→ Work to be completed
Down to the final line, print each entry exactly.

→ Data records
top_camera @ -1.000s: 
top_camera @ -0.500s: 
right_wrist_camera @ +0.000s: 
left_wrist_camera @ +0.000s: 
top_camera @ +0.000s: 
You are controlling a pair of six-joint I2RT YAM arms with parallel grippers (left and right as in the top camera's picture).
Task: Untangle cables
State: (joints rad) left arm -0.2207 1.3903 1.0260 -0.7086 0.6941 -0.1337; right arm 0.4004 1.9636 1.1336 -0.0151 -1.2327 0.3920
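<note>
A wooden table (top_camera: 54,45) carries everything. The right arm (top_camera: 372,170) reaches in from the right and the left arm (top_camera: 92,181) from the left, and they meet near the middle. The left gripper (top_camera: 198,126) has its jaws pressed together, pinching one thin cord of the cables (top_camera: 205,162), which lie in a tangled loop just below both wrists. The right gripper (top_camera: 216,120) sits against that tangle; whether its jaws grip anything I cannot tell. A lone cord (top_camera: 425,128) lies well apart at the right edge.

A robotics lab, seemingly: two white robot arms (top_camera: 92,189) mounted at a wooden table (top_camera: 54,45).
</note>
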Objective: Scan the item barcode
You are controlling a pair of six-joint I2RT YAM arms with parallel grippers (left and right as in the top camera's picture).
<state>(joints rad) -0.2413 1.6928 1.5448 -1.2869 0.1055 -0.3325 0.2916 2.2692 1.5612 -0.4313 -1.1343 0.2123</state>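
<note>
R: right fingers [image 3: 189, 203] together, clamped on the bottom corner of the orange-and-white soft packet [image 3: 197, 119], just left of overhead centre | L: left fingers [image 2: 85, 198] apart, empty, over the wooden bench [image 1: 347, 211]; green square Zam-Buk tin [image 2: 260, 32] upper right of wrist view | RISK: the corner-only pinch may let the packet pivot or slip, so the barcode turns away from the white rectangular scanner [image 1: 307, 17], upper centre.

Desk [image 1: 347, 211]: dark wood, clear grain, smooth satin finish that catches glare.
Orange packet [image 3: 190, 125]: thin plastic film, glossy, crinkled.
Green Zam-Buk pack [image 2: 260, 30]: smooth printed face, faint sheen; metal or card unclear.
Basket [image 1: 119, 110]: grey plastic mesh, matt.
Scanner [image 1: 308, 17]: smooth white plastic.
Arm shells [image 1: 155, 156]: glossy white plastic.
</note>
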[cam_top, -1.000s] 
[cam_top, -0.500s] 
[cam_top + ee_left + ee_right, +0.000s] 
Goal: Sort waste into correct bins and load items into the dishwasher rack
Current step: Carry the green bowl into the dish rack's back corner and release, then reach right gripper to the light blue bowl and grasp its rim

→ Answer below
top_camera @ -1.000s: 
top_camera @ -0.500s: 
right_wrist_camera @ +0.000s: 
left_wrist_camera @ +0.000s: 
top_camera @ +0.000s: 
You are controlling a pair of six-joint I2RT YAM arms with parallel grippers (left and right as in the top camera's picture).
Task: Untangle cables
State: (joints rad) left arm -0.2207 1.3903 1.0260 -0.7086 0.6941 -0.1337; right arm 0.4004 1.9636 1.1336 -0.0151 -1.2327 0.3920
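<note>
A wooden table (top_camera: 54,45) carries everything. The right arm (top_camera: 372,170) reaches in from the right and the left arm (top_camera: 92,181) from the left, and they meet near the middle. The left gripper (top_camera: 198,126) has its jaws pressed together, pinching one thin cord of the cables (top_camera: 205,162), which lie in a tangled loop just below both wrists. The right gripper (top_camera: 216,120) sits against that tangle; whether its jaws grip anything I cannot tell. A lone cord (top_camera: 425,128) lies well apart at the right edge.

A robotics lab, seemingly: two white robot arms (top_camera: 92,189) mounted at a wooden table (top_camera: 54,45).
</note>
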Objective: Scan the item barcode
You are controlling a pair of six-joint I2RT YAM arms with parallel grippers (left and right as in the top camera's picture).
<state>(joints rad) -0.2413 1.6928 1.5448 -1.2869 0.1055 -0.3325 0.2916 2.2692 1.5612 -0.4313 -1.1343 0.2123</state>
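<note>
R: right fingers [image 3: 189, 203] together, clamped on the bottom corner of the orange-and-white soft packet [image 3: 197, 119], just left of overhead centre | L: left fingers [image 2: 85, 198] apart, empty, over the wooden bench [image 1: 347, 211]; green square Zam-Buk tin [image 2: 260, 32] upper right of wrist view | RISK: the corner-only pinch may let the packet pivot or slip, so the barcode turns away from the white rectangular scanner [image 1: 307, 17], upper centre.

Desk [image 1: 347, 211]: dark wood, clear grain, smooth satin finish that catches glare.
Orange packet [image 3: 190, 125]: thin plastic film, glossy, crinkled.
Green Zam-Buk pack [image 2: 260, 30]: smooth printed face, faint sheen; metal or card unclear.
Basket [image 1: 119, 110]: grey plastic mesh, matt.
Scanner [image 1: 308, 17]: smooth white plastic.
Arm shells [image 1: 155, 156]: glossy white plastic.
</note>
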[cam_top, -1.000s] 
[cam_top, -0.500s] 
[cam_top + ee_left + ee_right, +0.000s] 
Goal: Sort waste into correct bins and load items into the dishwasher rack
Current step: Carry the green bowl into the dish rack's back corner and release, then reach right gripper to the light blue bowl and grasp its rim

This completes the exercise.